Premiera gry, która miała miejsce 28 lutego, była prawdziwym świętem dla fanów serii. Recenzenci z całego świata rozpływali się w zachwytach, a na portalu OpenCritic gra zdobyła ocenę „Mighty” – co przy średniej 89 punktów i aż 95% rekomendacji od krytyków mówi samo za siebie. Podobnie było na Metacritic – 88 punktów, bazując na ponad setce recenzji. Gracze również nie szczędzili pochwał – zwłaszcza jeśli chodzi o dynamiczny system walki i wciągającą pętlę rozgrywki, która wciągała niczym polowanie na Diablosa w środku nocy.

Ale im dalej w las, tym więcej… bugów. Choć gra miała potencjał, by stać się jednym z najlepszych Monster Hunterów w historii, to szybko zaczęły się problemy – zwłaszcza na wersji PC. Techniczne niedociągnięcia, brak optymalizacji, niedopracowany interfejs użytkownika i zaskakująco mała liczba potworów – to tylko niektóre z zarzutów, które zaczęły pojawiać się w społeczności. Dodano do tego kontrowersyjne mikropłatności, i zamiast sukcesu – zrobiła się gorycz. Gracze nie siedzieli cicho – zanim jeszcze wystartuje druga duża aktualizacja pod koniec czerwca, wielu z nich postanowiło masowo wyrazić swoje niezadowolenie bezpośrednio na stronie gry w sklepie Steam.

Obecnie ogólna ocena gry na Steamie to „mieszana”, co i tak brzmi dość łagodnie, biorąc pod uwagę, że ostatnie recenzje są w większości skrajnie negatywne – a mowa tu o ponad 8 tysiącach ocen z ostatnich tygodni. Przeglądając najczęściej lajkowane recenzje, powtarza się jeden główny temat: optymalizacja leży i kwiczy. Wielu graczy twierdzi, że gra nie tylko nie działa płynnie, ale z czasem… działa coraz gorzej. Co więcej, ludzie zaczynają zwracać uwagę na coś jeszcze: brakuje nowej zawartości, a repertuar potworów – jak na grę z tej serii – jest dość ubogi. Pojawiają się też zarzuty, że część stworzeń, które „wyciekły” z danych gry jeszcze przed premierą, została sztucznie opóźniona i dorzucona dopiero po premierze.

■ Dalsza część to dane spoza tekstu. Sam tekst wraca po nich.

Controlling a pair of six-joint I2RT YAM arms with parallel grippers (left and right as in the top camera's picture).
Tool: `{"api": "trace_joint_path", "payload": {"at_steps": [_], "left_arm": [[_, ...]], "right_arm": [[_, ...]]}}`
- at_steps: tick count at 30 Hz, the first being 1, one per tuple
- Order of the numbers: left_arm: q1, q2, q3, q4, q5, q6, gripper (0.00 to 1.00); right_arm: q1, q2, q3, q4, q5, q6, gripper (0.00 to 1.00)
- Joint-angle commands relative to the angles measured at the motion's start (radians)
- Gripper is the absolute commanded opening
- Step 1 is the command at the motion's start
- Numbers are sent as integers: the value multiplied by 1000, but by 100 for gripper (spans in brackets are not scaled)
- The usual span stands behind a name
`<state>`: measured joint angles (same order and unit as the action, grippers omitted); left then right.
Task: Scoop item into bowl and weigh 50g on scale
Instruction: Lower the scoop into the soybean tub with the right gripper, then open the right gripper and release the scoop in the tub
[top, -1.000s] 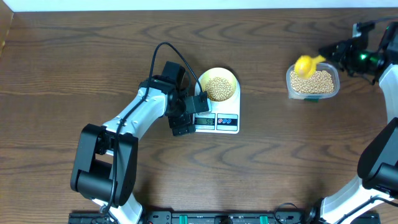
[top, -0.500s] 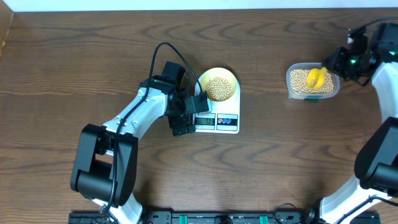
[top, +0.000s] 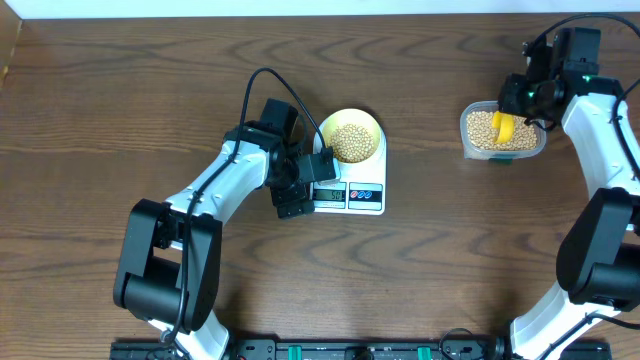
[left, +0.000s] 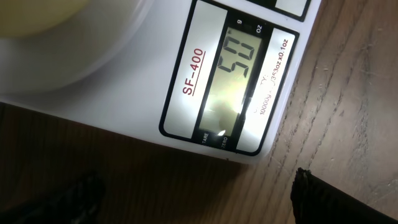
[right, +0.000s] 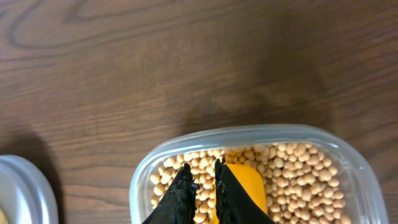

Otwarty świat, który miał być jedną z największych innowacji i czymś, co przyciągnie nowych graczy, również stał się przedmiotem krytyki. Dla wielu wygląda on ładnie, ale nie oferuje zbyt wiele ciekawego w kontekście samej rozgrywki. Są też głosy, że kluczowe mechaniki, które przez lata budowały tożsamość Monster Huntera, zostały rozwodnione albo wręcz osłabione. Bronie, które kiedyś miały moc i charakter, dziś dla wielu graczy są mniej responsywne, mniej „mięsiste” w użytkowaniu, a starcia z potworami sprawiają mniej frajdy niż w poprzednich częściach serii.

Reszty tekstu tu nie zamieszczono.